[[ Records provided, beginning ]]
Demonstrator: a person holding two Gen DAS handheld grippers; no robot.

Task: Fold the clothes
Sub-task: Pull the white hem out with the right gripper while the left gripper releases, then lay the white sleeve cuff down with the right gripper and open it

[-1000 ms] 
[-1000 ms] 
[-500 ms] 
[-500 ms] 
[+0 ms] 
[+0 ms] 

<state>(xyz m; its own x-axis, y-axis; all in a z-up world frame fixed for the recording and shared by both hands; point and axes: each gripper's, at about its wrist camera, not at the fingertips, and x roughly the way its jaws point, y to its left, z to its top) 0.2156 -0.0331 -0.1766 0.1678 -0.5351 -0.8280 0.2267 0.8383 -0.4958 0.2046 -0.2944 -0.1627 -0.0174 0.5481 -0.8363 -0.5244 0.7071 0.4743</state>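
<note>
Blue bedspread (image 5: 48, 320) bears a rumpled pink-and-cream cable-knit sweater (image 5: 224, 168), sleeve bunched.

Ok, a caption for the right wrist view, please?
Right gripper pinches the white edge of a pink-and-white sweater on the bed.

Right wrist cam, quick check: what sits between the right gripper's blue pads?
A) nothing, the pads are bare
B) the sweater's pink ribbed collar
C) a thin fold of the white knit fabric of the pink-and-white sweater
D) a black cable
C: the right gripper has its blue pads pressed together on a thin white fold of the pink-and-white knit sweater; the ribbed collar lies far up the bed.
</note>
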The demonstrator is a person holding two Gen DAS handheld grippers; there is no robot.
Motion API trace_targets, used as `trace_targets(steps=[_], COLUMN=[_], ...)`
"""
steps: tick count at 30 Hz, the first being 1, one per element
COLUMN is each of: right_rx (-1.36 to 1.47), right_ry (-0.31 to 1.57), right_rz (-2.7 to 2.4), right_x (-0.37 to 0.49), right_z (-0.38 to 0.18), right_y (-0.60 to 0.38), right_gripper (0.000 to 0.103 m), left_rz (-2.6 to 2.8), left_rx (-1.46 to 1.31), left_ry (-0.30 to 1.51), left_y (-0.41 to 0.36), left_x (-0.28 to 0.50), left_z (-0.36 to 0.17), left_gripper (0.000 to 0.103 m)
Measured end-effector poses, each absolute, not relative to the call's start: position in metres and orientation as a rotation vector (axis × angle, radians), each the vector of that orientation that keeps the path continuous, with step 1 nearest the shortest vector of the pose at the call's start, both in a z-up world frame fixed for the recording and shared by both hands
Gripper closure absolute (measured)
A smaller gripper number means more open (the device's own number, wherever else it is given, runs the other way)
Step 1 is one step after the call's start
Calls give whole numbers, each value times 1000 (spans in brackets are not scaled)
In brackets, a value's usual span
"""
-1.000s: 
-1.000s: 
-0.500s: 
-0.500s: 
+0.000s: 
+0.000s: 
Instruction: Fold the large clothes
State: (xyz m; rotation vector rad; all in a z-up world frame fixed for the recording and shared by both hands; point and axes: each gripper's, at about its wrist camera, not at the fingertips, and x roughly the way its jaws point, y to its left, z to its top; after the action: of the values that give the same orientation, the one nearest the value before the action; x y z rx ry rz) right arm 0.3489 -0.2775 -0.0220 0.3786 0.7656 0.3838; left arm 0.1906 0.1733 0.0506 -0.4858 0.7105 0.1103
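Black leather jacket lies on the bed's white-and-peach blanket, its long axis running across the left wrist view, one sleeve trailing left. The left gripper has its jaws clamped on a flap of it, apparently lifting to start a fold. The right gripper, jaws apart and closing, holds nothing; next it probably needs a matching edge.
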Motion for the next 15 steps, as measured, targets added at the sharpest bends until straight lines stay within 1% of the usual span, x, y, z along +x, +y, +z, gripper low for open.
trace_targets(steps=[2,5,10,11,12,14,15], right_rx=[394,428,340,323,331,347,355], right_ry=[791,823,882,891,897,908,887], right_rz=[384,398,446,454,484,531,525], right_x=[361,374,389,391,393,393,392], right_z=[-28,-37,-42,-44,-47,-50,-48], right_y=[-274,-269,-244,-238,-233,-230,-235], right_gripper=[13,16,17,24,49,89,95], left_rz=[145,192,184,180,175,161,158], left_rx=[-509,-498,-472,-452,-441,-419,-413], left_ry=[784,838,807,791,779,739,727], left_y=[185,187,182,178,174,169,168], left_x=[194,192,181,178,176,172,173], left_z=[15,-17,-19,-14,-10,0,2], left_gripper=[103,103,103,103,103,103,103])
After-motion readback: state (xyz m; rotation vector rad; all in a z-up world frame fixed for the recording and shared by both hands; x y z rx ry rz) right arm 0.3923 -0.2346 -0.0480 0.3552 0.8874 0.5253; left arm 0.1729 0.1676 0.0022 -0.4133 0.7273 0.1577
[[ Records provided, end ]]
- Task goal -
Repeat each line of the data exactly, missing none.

- Answer for this exercise -
Demonstrator: a person holding two Gen DAS handheld grippers; no robot.

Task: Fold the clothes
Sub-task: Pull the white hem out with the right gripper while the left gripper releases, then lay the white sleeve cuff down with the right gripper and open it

[-1000 ms] 
[-1000 ms] 
[-500 ms] 
[-500 ms] 
[+0 ms] 
[+0 ms] 

<state>(xyz m; its own x-axis, y-axis; all in a z-up world frame fixed for the recording and shared by both hands; point and axes: each gripper's, at about its wrist camera, not at the fingertips, and x roughly the way its jaws point, y to its left, z to its top) 0.2156 -0.0331 -0.1766 0.1678 -0.5351 -0.8280 0.2267 0.8383 -0.4958 0.2046 -0.2944 -0.1627 -0.0174 0.5481 -0.8363 -0.5244 0.7071 0.4743</state>
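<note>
Blue bedspread (image 5: 48, 320) bears a rumpled pink-and-cream cable-knit sweater (image 5: 224, 168), sleeve bunched.

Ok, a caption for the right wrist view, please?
Right gripper pinches the white edge of a pink-and-white sweater on the bed.

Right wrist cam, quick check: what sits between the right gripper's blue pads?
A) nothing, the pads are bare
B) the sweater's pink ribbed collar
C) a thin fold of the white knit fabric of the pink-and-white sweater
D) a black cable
C: the right gripper has its blue pads pressed together on a thin white fold of the pink-and-white knit sweater; the ribbed collar lies far up the bed.
</note>
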The demonstrator is a person holding two Gen DAS handheld grippers; there is no robot.
Motion API trace_targets, used as `trace_targets(steps=[_], COLUMN=[_], ...)`
"""
steps: tick count at 30 Hz, the first being 1, one per element
COLUMN is each of: right_rx (-1.36 to 1.47), right_ry (-0.31 to 1.57), right_rz (-2.7 to 2.4), right_x (-0.37 to 0.49), right_z (-0.38 to 0.18), right_y (-0.60 to 0.38), right_gripper (0.000 to 0.103 m), left_rz (-2.6 to 2.8), left_rx (-1.46 to 1.31), left_ry (-0.30 to 1.51), left_y (-0.41 to 0.36), left_x (-0.28 to 0.50), left_z (-0.36 to 0.17), left_gripper (0.000 to 0.103 m)
Measured end-effector poses, each absolute, not relative to the call's start: position in metres and orientation as a rotation vector (axis × angle, radians), each the vector of that orientation that keeps the path continuous, with step 1 nearest the shortest vector of the pose at the call's start, both in a z-up world frame fixed for the recording and shared by both hands
Gripper closure absolute (measured)
A smaller gripper number means more open (the device's own number, wherever else it is given, runs the other way)
Step 1 is one step after the call's start
Calls give whole numbers, each value times 1000 (spans in brackets are not scaled)
In brackets, a value's usual span
"""
-1.000s: 
-1.000s: 
-0.500s: 
-0.500s: 
+0.000s: 
+0.000s: 
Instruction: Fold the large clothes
State: (xyz m; rotation vector rad; all in a z-up world frame fixed for the recording and shared by both hands; point and axes: each gripper's, at about its wrist camera, not at the fingertips, and x roughly the way its jaws point, y to its left, z to its top; after the action: of the values that give the same orientation, the one nearest the value before the action; x y z rx ry rz) right arm 0.3489 -0.2775 -0.0220 0.3786 0.7656 0.3838; left arm 0.1906 0.1733 0.0506 -0.4858 0.7105 0.1103
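Black leather jacket lies on the bed's white-and-peach blanket, its long axis running across the left wrist view, one sleeve trailing left. The left gripper has its jaws clamped on a flap of it, apparently lifting to start a fold. The right gripper, jaws apart and closing, holds nothing; next it probably needs a matching edge.
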Motion for the next 15 steps, as measured, targets added at the sharpest bends until straight lines stay within 1% of the usual span, x, y, z along +x, +y, +z, gripper low for open.
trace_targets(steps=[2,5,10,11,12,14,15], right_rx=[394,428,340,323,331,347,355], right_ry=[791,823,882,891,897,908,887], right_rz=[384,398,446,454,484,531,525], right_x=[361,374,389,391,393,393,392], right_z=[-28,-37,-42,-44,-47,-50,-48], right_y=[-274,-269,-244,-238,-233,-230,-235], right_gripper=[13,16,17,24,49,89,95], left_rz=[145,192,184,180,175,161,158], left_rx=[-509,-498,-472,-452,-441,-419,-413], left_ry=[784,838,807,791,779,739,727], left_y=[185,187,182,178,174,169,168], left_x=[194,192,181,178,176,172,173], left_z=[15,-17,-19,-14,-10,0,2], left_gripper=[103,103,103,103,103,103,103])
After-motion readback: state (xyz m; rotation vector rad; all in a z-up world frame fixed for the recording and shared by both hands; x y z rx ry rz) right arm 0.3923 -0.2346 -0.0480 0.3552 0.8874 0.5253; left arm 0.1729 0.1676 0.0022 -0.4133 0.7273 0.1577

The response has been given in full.